Parmi les décisions prises lors du Conseil franco-allemand de défense du 13 juillet dernier, il en est une qui, plus que les autres, a retenu l’attention : les 2 pays ont convenu de « développer un système de combat aérien européen pour remplacer leurs flottes actuelles d’avions de combat (…) ». Largement commentée, cette annonce a surpris ceux qui ne voyaient pas la chancelière Merkel s’engager sur un sujet aussi sensible quelques semaines avant les élections allemandes ou qui ne voyaient pas d’urgence à aborder cette question. Certains y ont vu un affichage politique de l’ambition nouvelle de coopération entre Paris et Berlin dans le domaine de la défense, d’autres la volonté d’ouvrir une perspective commune pour la succession, le moment venu, des actuels Rafale et Eurofighter. Rien de surprenant entre 2 grands pays européens qui n’ont pas fait le choix de s’équiper avec l’ultra-sophistiqué et fort coûteux F-35 américain.
En réalité, cette déclaration a été proposée et obtenue par la France, inquiète de voir l’Allemagne lancer des études pour le remplacement de ses avions Tornado à l’horizon 2030 et afficher explicitement une option d’acquisition de F-35 dans ce cadre. On a compris en effet à Paris que si Berlin faisait l’acquisition d’avions américains, même en nombre limité, une coopération européenne sur un projet aussi ambitieux avait peu de chance de voir le jour. Et que, faute d’une coopération permettant le partage des coûts, l’industrie européenne dans ce secteur stratégique serait condamnée à terme.
Après l’annonce politique du 13 juillet, trois risques menacent ce projet.

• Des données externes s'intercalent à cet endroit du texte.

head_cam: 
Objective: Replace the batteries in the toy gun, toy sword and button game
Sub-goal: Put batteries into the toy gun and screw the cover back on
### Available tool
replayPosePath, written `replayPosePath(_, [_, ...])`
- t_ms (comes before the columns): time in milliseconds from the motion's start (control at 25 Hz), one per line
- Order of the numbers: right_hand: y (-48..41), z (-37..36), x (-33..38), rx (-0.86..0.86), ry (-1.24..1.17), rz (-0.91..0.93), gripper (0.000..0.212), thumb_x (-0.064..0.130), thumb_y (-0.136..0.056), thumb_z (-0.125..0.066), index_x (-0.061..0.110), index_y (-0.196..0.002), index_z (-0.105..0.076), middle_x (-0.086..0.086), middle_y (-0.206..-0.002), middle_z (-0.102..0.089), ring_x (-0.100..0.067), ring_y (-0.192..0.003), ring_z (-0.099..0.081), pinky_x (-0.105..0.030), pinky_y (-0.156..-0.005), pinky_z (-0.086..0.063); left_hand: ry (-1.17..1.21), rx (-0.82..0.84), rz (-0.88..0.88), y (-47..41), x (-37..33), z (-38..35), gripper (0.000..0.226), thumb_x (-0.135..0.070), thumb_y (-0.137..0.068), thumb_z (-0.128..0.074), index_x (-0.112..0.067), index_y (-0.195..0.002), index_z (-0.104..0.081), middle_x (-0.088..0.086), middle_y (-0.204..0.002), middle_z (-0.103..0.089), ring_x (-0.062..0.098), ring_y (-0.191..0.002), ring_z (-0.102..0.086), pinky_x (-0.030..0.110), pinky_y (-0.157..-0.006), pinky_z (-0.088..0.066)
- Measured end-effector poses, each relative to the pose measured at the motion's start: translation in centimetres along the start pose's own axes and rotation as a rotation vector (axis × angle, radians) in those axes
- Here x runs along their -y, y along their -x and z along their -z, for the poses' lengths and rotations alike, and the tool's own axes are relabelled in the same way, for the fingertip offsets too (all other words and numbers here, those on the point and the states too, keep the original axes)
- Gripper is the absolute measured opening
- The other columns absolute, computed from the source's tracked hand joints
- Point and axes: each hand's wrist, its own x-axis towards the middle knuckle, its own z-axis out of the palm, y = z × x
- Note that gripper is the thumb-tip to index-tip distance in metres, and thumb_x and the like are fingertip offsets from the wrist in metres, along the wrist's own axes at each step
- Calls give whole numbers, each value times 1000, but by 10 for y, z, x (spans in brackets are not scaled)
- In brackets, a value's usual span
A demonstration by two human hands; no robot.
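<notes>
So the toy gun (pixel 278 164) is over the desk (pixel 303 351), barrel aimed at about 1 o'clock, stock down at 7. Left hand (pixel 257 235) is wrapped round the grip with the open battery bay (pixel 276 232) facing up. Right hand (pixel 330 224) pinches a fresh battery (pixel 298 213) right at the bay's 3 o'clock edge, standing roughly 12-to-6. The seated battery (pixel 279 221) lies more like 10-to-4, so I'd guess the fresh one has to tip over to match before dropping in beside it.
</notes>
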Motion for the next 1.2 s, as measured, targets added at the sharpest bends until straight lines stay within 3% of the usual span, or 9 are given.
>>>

Celui de la convergence des calendriers :
– Du côté allemand, le plus urgent est de prévoir une solution pour la succession des Tornado qui doivent être retirés du service entre 2025 et 2035. Spécialisés dans la mission air-sol, ils sont complémentaires des Eurofighter et jouent un rôle stratégique dans le cadre de l’OTAN avec la capacité d’emporter des armes nucléaires américaines. Cette mission semble avoir aujourd’hui une place dimensionnante dans les raisonnements de la Luftwaffe (et favorise en définitive, ne serait-ce que pour des raisons d’interopérabilité, un scénario F-35 qui aurait ses préférences…). Si cette question n’est pas résolue autrement, avec par exemple le développement d’une version air-sol de l’Eurofighter, le risque est donc important de voir l’Allemagne rejoindre le camp des pays F-35, avec ses funestes conséquences pour l’industrie européenne de l’aviation de combat… Du côté français, l’approche est plus attentiste puisque le Rafale, dans sa version actuelle, pourrait durer jusqu’en 2040, voire au-delà, et que des versions dites MLU ou NG permettraient peut-être de le prolonger encore en améliorant ses performances.
2) Celui de l’entente sur la définition du ‘‘système de combat aérien’’: les 2 armées de l’Air semblent partager une même vision qui élargit la problématique au-delà du seul avion de combat, en considérant que la numérisation et la connectivité font de la plateforme aérienne de demain le poste de pilotage d’une manœuvre aérienne associant plusieurs vecteurs pilotés ou non-pilotés. Un gros travail de design conceptuel doit par conséquent précéder le développement du futur avion de combat (défini en fonction du rôle nouveau qui lui sera assigné, et non plus en améliorant les performances des plateformes actuelles).
3) Celui de l’organisation industrielle d’un projet dont l’ambition exige une mutualisation des compétences et des ressources et par conséquent un redécoupage du panorama actuel structuré autour du ‘‘schisme de 1985’’ (lorsque la France laissa ses partenaires européens développer l’Eurofighter pour se lancer seule dans l’aventure du Rafale). L’association des deux entreprises, Airbus et Dassault, qui se font aujourd’hui concurrence sur les marchés export, est une ardente obligation autant qu’un défi insoluble si on l’aborde en termes de leadership. La différence entre ces deux acteurs est que celui qui apporterait la contribution industrielle de l’Allemagne, avec un chiffre d’affaires vingt fois supérieur, ne risque probablement pas sa survie sur ce seul enjeu.
Les obstacles qui se dressent sur la route de la déclaration du 13 juillet sont donc de taille. Ils nourrissent le scepticisme de ceux qui, pour différentes raisons, sont hostiles à ce rapprochement. La capacité des décideurs politiques à imposer sans faux-fuyant un mariage de raison entre Dassault et Airbus est sans doute la clé de la réussite industrielle d’un projet capital pour l’Europe de la défense.